# Big Bass/pond question..



## fishngolf (Jul 18, 2009)

I know its a little early with the pond froze but my g/f has about a 1-1/2 acre pond in her backyard and last year we missed this big bass 2x during the year, she had it on and broke her line, I had it up to shore but the hook came loose (real professional fisherman here)..it looked about 5-6 pounder. We know where it lives. The problem is..it seems there's some other small fish, 4-6 inch bass n bluegill, but nothing other than that..anywhere. No medium fish or big ones we know of..Do you think this one big bass is eating the pond (the pond is not that big, can walk around it in about 10-15 mins ) and keeping the population of others from getting big? Or is this crazy thinking. Is this bass actually doing good for the pond?
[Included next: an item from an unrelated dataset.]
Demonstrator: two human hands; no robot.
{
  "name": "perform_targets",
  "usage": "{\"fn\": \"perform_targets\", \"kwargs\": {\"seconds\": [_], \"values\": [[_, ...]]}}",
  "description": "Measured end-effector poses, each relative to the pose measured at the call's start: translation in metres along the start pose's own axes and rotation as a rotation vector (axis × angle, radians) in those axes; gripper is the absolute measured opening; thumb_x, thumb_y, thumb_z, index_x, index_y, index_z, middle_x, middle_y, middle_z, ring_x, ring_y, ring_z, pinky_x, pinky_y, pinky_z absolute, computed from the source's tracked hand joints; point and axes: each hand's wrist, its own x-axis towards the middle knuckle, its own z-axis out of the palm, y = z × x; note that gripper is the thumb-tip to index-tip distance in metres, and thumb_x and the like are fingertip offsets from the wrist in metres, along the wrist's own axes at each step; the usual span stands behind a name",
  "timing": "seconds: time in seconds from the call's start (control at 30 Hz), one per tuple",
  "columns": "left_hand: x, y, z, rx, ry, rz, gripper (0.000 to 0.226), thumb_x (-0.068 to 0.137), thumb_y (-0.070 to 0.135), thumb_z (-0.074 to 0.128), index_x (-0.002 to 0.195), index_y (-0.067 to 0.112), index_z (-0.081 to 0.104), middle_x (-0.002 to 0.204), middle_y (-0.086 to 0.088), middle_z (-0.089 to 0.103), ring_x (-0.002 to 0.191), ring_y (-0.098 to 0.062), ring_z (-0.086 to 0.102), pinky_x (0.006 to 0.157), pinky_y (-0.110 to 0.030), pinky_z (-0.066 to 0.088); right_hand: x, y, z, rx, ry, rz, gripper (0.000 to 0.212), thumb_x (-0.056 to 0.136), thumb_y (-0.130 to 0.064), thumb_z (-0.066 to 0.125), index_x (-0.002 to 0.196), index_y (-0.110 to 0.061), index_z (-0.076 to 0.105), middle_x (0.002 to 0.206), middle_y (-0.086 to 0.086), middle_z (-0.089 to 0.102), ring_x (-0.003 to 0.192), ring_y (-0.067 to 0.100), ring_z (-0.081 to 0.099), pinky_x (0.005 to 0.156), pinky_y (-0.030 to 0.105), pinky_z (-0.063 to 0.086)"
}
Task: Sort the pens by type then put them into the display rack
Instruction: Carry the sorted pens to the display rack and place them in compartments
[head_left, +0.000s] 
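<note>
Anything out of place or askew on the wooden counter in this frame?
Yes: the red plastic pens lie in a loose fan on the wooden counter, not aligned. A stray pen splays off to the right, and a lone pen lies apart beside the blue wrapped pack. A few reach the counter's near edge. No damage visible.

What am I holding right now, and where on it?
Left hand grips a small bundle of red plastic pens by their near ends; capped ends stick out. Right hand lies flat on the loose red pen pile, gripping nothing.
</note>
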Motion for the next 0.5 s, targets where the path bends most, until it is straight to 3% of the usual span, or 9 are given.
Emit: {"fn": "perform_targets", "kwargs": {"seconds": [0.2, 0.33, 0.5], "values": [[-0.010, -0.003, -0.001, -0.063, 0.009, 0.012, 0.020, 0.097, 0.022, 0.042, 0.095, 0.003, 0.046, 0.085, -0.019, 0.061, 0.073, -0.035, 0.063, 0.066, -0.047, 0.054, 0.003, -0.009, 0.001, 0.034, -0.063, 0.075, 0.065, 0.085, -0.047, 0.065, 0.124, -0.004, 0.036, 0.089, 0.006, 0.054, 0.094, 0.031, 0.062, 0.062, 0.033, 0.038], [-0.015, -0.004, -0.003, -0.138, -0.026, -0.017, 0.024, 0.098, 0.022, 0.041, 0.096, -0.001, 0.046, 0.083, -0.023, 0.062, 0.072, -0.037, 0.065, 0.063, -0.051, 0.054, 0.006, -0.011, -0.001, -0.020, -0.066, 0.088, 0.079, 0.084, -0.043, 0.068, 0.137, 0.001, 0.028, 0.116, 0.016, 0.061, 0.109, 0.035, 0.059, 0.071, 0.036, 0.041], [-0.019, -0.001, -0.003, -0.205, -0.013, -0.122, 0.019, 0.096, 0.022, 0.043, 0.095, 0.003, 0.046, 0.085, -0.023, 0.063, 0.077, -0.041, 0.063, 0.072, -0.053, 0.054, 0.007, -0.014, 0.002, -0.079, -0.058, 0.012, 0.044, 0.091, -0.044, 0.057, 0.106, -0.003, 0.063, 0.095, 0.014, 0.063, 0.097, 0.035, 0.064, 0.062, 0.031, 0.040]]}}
Seein what you guys think ...I was thinking about catching it soon as the pond thaws and mount it. lol, Thanks


----------



## [email protected] (Dec 22, 2006)

I seriously doubt one 5-6lb bass is eating everything in a 1.5 acre pond, especially since you said there is some smaller bass and bluegill. Lengths and weights of the smaller fish you're catching would give a clue to your problem. Pictures of the fish and a more detailed description of the pond all species present would also be helpful. If the funds are available, it's pretty hard to beat a pro with an electrofishing boat. Any chance there is a population of flatheads? A trot line or jugs rigged with a variety of bait such as small bluegill, liver (in pantyhose), and nightcrawlers may be worth a shot. Seining with a large 100'+ seine may get some results too.


----------



## [email protected] (Feb 29, 2008)

No way one fish is that hungry. A 1.5 acre body of water should hold hundreds of pounds of fish. Fish the lake more; try different techniques that target diff. species. If you are still in question, we can come do a survey; give us a call we would be glad to give you a quote.


----------



## JignPig Guide (Aug 3, 2007)

I agree with [email protected].

Unless this has an unhealthy habitat for bass, there should be hundreds of pounds of fish in this 1.5-acre body of water. And chances are, if you've seen one giant bass in it, there are several more.
If you want to get the big one to shore, use a lure with a single hook rather thank those little treble hooks that those crankers use.


----------